We tried the liquid form of Deflazacort last April from Masters Marketing, and it was pretty nasty. Jake could still taste it a lot even when we tried to disguise it in stuff. He is 4 and is actually now on the pills and has not had too much trouble at all. They are very small. For what it's worth, I think the Sandoz brand of the Deflazacort is a little bit larger than the Shire brand. We order the 6 mg tab 20 Deflazacort (Shire brand), and it has been just fine for Jake. Julie Emms at Masters Marketing is very helpful and could probably advise further to make sure you get the easiest product your son. Best of luck to you!! Oh, and in the beginning, we would just give him the pills in a spoonful or yogurt of peanut butter and he hardly noticed. Now, he just swallows them on his own.
FYI, we were told that the liquid form of Prednisone is also very nasty tasting.

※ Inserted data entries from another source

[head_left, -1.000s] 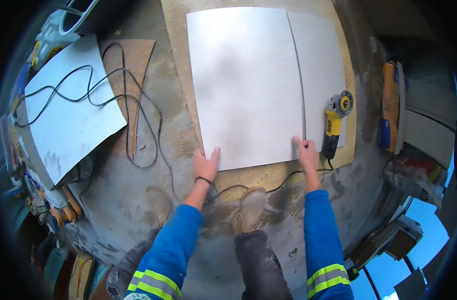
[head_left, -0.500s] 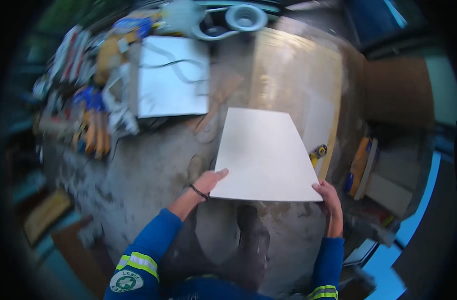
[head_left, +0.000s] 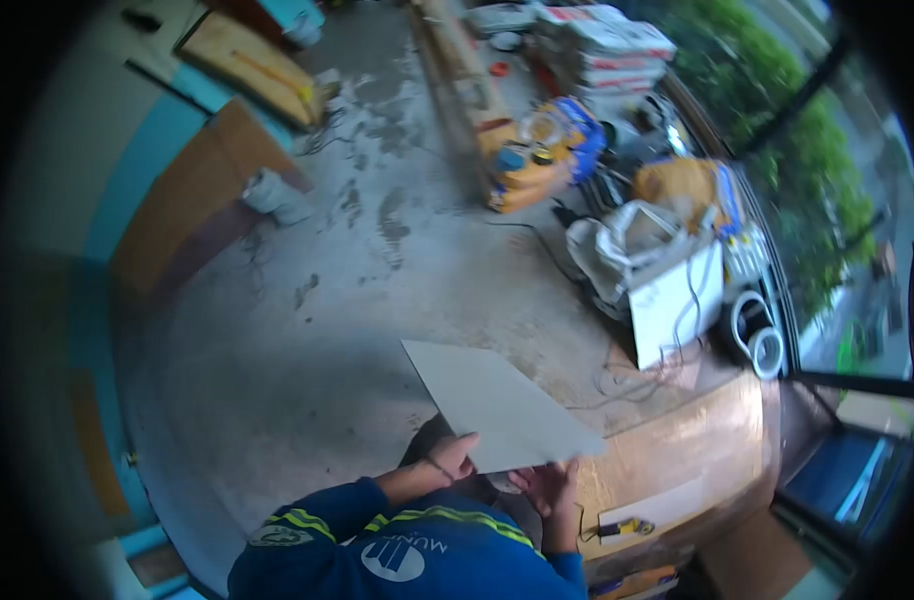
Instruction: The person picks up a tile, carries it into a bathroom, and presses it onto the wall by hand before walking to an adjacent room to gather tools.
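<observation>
Pale panel (head_left: 507, 405) clutched by left grip (head_left: 457, 457) plus right grip (head_left: 547, 487), yellow grinder (head_left: 629, 527) parked off to right of both.

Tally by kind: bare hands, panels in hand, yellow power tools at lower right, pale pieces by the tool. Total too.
Hands: 2 (left hand, right hand)
Held panel: 1
Yellow power tool: 1
Pale piece by the tool: 1
Total: 5
</observation>
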The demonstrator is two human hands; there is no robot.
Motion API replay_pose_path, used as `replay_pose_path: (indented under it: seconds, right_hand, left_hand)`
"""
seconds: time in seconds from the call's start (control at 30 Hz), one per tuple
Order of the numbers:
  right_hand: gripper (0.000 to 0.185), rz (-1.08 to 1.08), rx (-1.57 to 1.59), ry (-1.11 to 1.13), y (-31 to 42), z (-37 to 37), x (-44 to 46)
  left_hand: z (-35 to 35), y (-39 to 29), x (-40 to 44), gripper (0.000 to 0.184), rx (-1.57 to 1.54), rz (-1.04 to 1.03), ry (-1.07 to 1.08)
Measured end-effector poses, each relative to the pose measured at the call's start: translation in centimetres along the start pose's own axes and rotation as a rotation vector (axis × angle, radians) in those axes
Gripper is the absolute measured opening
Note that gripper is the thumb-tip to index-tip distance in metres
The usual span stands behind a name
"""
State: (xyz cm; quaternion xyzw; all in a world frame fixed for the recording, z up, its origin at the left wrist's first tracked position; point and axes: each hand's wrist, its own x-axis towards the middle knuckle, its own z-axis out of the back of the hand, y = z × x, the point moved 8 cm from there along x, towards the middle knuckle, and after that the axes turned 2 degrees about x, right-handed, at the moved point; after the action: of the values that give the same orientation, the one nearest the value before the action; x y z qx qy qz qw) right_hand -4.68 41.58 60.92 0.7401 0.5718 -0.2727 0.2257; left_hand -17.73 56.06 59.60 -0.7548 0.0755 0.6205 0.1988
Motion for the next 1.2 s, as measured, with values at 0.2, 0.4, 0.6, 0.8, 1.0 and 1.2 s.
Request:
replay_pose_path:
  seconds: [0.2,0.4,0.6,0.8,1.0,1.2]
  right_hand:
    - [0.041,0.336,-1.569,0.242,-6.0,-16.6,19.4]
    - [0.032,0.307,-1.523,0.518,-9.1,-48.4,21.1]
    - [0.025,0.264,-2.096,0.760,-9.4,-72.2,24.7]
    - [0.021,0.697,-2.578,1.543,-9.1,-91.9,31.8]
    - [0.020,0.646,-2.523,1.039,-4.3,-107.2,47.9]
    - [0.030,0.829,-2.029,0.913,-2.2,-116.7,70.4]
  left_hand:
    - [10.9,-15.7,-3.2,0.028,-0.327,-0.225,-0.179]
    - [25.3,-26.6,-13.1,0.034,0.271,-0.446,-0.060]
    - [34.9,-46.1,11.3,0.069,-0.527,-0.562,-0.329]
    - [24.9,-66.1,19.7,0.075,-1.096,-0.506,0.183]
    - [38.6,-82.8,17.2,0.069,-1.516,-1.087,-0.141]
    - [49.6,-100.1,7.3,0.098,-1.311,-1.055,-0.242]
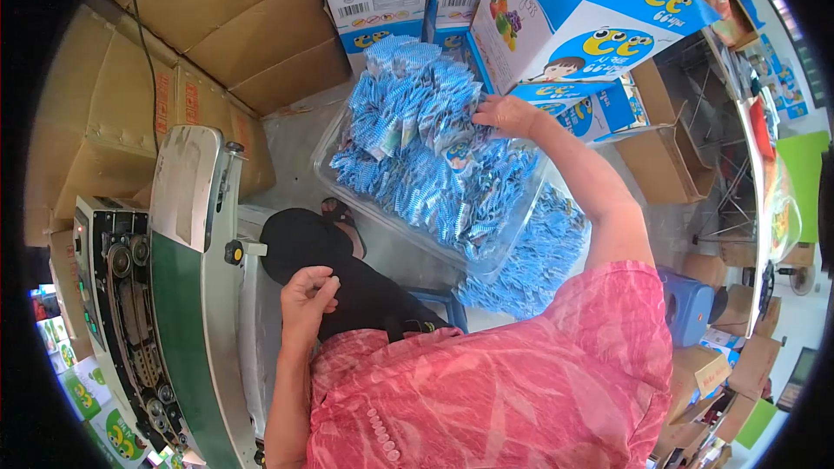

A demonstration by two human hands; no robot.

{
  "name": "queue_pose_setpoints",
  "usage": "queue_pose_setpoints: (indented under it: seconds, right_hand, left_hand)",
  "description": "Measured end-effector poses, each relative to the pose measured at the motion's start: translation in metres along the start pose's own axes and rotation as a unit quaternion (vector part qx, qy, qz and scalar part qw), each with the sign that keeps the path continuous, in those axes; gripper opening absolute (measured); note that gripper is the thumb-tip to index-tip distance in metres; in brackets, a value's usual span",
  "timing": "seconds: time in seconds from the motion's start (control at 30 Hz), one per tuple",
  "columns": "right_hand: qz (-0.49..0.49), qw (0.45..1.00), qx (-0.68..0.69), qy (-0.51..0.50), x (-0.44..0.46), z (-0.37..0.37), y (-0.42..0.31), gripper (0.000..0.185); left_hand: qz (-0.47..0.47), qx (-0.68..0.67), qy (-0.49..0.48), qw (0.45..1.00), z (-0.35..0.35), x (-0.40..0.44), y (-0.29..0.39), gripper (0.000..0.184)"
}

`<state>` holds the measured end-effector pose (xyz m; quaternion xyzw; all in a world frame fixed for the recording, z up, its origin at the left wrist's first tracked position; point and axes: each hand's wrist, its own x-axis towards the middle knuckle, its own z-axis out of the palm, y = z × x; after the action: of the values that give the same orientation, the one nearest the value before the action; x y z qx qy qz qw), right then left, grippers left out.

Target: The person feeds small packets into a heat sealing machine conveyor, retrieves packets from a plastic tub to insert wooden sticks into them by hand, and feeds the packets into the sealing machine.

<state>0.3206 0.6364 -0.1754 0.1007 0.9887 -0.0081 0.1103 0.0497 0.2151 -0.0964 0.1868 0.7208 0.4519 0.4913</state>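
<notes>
Blue-and-white patterned packets point(417, 182) are heaped in a clear plastic bin point(382, 213) in front of me. At the heap's upper right edge, my right hand point(506, 115) touches the packets with its fingers bent together; what lies under the fingertips is hidden. My left hand point(307, 293) is held up over my dark-clothed leg, near the machine, with fingers curled and thumb against the fingers. Anything within that curl is too small to tell. A second heap of blue packets point(530, 260) lies beside the bin, lower right.
A machine with a green belt point(180, 295) stands at my left. Brown cartons point(208, 17) rise behind it. Printed white-and-blue boxes point(539, 9) stand behind the bin. On the right are a blue stool point(686, 308), an open brown carton point(665, 156) and a white-edged table point(757, 234).
</notes>
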Motion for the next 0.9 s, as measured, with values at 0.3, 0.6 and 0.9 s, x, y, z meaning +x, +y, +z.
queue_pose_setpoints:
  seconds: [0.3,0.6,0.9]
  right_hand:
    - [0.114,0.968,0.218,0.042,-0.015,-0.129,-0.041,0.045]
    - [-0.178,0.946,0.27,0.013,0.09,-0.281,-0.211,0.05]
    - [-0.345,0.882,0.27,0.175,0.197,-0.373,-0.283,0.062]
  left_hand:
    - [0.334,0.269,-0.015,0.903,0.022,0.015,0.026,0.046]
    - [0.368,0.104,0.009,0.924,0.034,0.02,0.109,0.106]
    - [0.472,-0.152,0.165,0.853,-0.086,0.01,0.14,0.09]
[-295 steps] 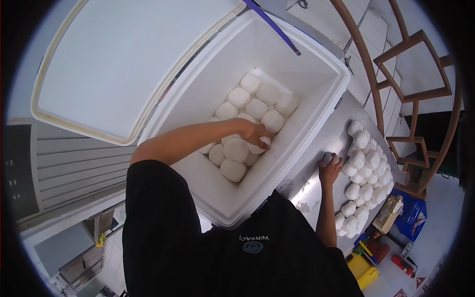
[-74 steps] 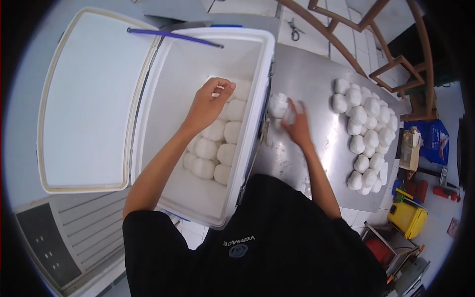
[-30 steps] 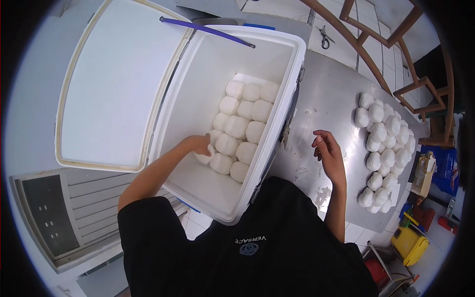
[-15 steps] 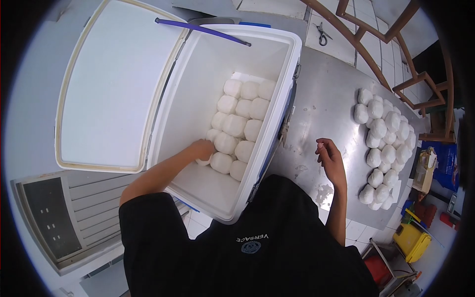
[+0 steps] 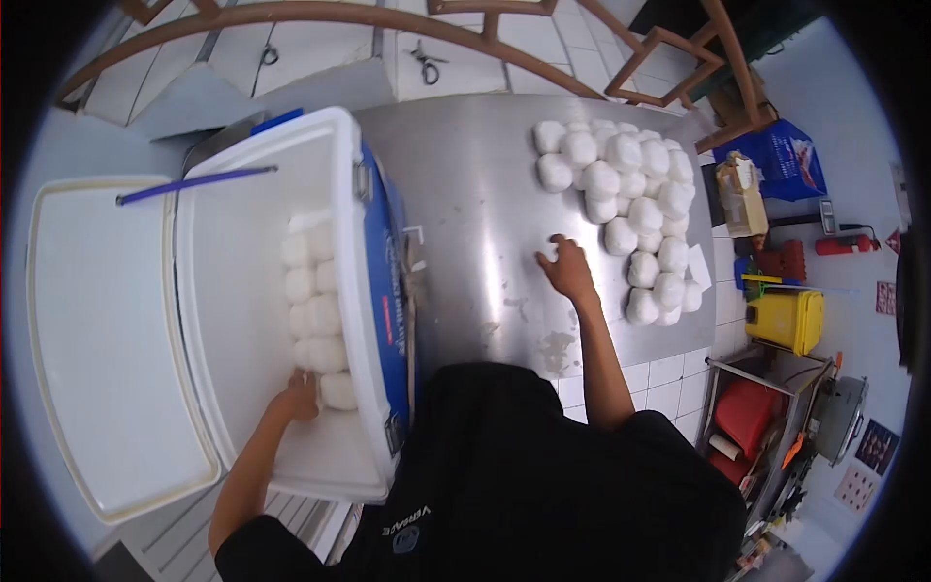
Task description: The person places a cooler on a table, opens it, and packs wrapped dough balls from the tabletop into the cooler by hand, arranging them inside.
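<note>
A blue-and-white cooler box (image 5: 373,281) stands with its lid (image 5: 107,339) swung out to the left. Inside it, rows of white dough-like balls (image 5: 316,315) are packed close together. My left hand (image 5: 302,397) reaches down into the cooler, its fingers curled over a white ball at the near end of the rows; the hand mostly hides that ball. Over the steel table (image 5: 465,223), my right hand (image 5: 567,267) is open, fingers apart and holding nothing. It is just left of a large pile of similar white balls (image 5: 645,209).
Scissors (image 5: 425,66) lie on the tiled ledge behind a brown metal frame (image 5: 320,14). A purple strap (image 5: 199,182) spans the cooler and lid. Right of the table are a yellow bin (image 5: 787,320), a metal rack (image 5: 713,427) and a fire extinguisher (image 5: 844,244).
The view has turned right, so the cooler sits further left. My right hand has moved closer to the pile, with its fingers spreading. My left hand stays at the cooler's near end.
</note>
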`<action>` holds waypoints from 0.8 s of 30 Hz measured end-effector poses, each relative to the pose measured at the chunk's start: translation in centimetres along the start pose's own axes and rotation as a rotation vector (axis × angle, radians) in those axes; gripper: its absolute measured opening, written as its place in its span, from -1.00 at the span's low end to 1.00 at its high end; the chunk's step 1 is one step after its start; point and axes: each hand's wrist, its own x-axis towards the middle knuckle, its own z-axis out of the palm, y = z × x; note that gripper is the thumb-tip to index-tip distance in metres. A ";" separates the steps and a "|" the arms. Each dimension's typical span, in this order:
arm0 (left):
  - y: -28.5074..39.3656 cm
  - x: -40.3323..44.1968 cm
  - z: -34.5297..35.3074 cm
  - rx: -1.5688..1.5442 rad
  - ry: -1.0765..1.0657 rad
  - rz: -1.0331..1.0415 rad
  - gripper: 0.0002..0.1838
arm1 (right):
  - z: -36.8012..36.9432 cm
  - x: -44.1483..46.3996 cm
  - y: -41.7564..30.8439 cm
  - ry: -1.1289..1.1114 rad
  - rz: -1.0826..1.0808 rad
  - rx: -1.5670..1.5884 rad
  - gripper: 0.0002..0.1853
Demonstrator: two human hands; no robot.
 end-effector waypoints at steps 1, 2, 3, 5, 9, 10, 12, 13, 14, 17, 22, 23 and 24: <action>-0.9 0.1 -1.7 -0.158 -0.017 0.051 -0.21 | 0.3 0.9 2.3 0.147 0.053 -0.163 -0.44; -2.2 -0.6 -2.8 -0.322 -0.046 0.086 -0.20 | -0.6 0.8 3.4 0.176 0.171 -0.256 -0.42; -3.0 -1.1 -3.8 -0.495 -0.071 0.116 -0.19 | -1.9 0.9 5.2 0.201 0.279 -0.347 -0.39; -1.7 -2.4 -5.4 -0.395 -0.051 0.082 -0.16 | -1.7 -0.8 10.7 0.345 0.366 -0.448 -0.40; -4.8 1.3 1.3 -0.283 0.056 0.193 -0.21 | 0.7 -5.5 17.7 0.352 0.571 -0.543 -0.37; -5.8 1.3 0.8 -0.385 0.055 0.224 -0.26 | 0.4 -6.9 15.8 0.320 0.587 -0.545 -0.41; -5.0 0.0 -2.0 -0.471 0.004 0.181 -0.38 | 1.3 -8.0 13.9 0.408 0.555 -0.592 -0.50; -3.9 -1.5 -4.2 -0.453 -0.045 0.109 -0.45 | 1.3 -8.6 13.5 0.435 0.486 -0.595 -0.51; -3.7 -2.1 -5.1 -0.375 -0.011 0.060 -0.51 | 1.4 -8.7 13.2 0.414 0.483 -0.576 -0.49; -2.5 -3.6 -7.6 -0.249 0.162 -0.005 -0.64 | 0.7 -9.1 13.1 0.392 0.401 -0.504 -0.44; -1.1 0.0 -4.5 -0.254 0.215 0.237 -0.61 | 3.9 -9.4 19.5 0.474 0.377 -0.626 -0.21; -1.4 1.7 -1.8 -0.154 0.267 0.315 -0.60 | 2.7 -9.2 16.9 0.382 0.503 -0.581 -0.24; -0.3 1.3 -2.8 -0.140 0.257 0.280 -0.59 | 1.9 -9.1 15.7 0.430 0.514 -0.478 -0.29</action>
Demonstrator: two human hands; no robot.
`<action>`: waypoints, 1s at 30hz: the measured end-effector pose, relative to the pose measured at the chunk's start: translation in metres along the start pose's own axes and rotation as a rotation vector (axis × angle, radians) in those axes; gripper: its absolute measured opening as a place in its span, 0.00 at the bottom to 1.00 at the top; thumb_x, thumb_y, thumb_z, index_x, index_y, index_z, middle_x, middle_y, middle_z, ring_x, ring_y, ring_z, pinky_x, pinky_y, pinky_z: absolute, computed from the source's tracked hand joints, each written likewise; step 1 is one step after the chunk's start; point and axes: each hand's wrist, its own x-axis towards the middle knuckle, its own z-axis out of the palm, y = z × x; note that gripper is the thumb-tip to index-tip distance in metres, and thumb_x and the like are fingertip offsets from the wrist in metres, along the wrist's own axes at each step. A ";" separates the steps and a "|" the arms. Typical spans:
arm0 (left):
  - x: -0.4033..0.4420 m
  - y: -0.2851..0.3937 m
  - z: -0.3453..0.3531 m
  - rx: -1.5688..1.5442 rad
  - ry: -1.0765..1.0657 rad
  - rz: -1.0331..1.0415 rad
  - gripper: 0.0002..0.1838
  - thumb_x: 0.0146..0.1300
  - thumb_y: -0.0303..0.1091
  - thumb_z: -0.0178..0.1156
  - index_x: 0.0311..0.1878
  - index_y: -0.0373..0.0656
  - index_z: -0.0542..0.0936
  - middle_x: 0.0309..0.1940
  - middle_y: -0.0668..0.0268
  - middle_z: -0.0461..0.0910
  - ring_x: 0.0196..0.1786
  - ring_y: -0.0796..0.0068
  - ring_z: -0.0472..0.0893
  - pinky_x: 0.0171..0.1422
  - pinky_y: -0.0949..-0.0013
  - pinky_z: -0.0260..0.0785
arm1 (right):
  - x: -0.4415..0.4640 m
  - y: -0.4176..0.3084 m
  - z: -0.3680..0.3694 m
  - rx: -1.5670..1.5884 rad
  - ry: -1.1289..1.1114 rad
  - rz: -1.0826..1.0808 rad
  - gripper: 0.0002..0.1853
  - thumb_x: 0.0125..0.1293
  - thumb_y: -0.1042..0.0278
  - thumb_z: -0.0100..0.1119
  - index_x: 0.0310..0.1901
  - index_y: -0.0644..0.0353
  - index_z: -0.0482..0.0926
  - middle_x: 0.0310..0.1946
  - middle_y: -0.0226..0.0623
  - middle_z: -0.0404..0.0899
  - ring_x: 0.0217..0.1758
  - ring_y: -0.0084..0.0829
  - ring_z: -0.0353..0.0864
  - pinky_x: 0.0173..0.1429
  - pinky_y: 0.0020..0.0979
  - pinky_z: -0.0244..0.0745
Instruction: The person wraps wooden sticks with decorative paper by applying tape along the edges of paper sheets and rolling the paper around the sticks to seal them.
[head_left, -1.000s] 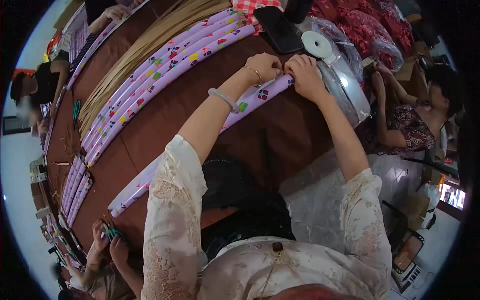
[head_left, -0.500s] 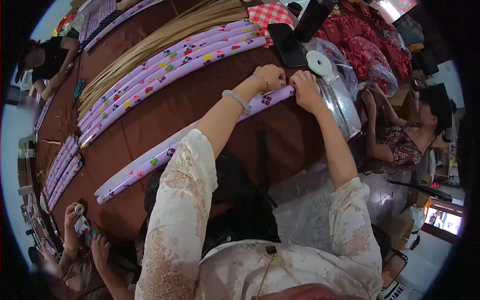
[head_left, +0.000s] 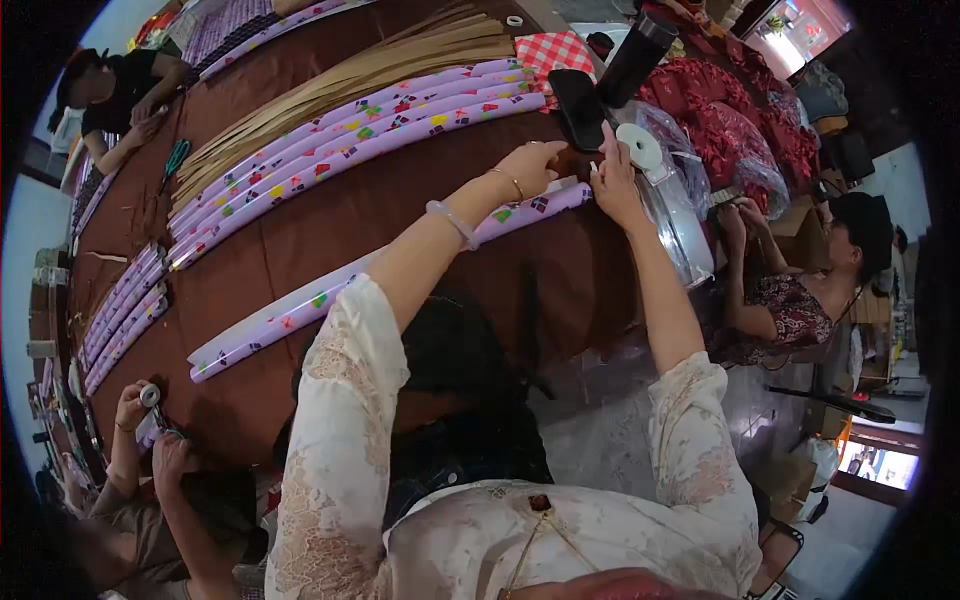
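Observation:
A lilac patterned paper roll (head_left: 330, 290) lies slantwise on the brown-covered table, its right end near both hands. My left hand (head_left: 528, 170) is above that end, index finger pointing right and thumb apart, with nothing seen in it. My right hand (head_left: 616, 182) is just beyond the roll's end, fingers raised and spread beside a white ring-shaped spool (head_left: 638, 147). Whether a small strip clings to its fingertips is too small to tell. Further back, several similar lilac rolls (head_left: 350, 145) lie side by side.
Brown paper strips (head_left: 330, 85) lie behind the rolls. A black phone (head_left: 578, 108), dark bottle (head_left: 640, 58), checked cloth (head_left: 553, 55) and red bundles (head_left: 700, 110) are at the back right. Teal scissors (head_left: 176, 158) lie left. Co-workers sit left, lower left and right.
My left hand has come off the roll's end and its fingers have loosened. My right hand has let go of the roll and its fingers now point up near the spool. The view has shifted.

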 end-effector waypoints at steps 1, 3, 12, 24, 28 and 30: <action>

Oops....I just doublechecked and actually it's the Shire brand that is a little bit larger than Sandoz brand. We get the Sandoz brand 6 mg tab 20 Deflazacort. It's a nice small size. Sorry for my confusion!! Good luck!

J's mom said:

We tried the liquid form of Deflazacort last April from Masters Marketing, and it was pretty nasty. Jake could still taste it a lot even when we tried to disguise it in stuff. He is 4 and is actually now on the pills and has not had too much trouble at all. They are very small. For what it's worth, I think the Sandoz brand of the Deflazacort is a little bit larger than the Shire brand. We order the 6 mg tab 20 Deflazacort (Shire brand), and it has been just fine for Jake. Julie Emms at Masters Marketing is very helpful and could probably advise further to make sure you get the easiest product your son. Best of luck to you!! Oh, and in the beginning, we would just give him the pills in a spoonful or yogurt of peanut butter and he hardly noticed. Now, he just swallows them on his own.
My son started on the liquid prednisone at 5 yrs old. It's extremely bad tasting. He drank it and we quickly followed it with a chaser but under heavy protest, it got tougher and tougher to give it to him. We quickly got him to start swallowing pills and it ended a lot of headaches. He was on the prednisone for 6 months until we switched to deflazacort (pill form). .They are very small - especially if your splitting them down from the 30mg to the 15 or 18mg dose.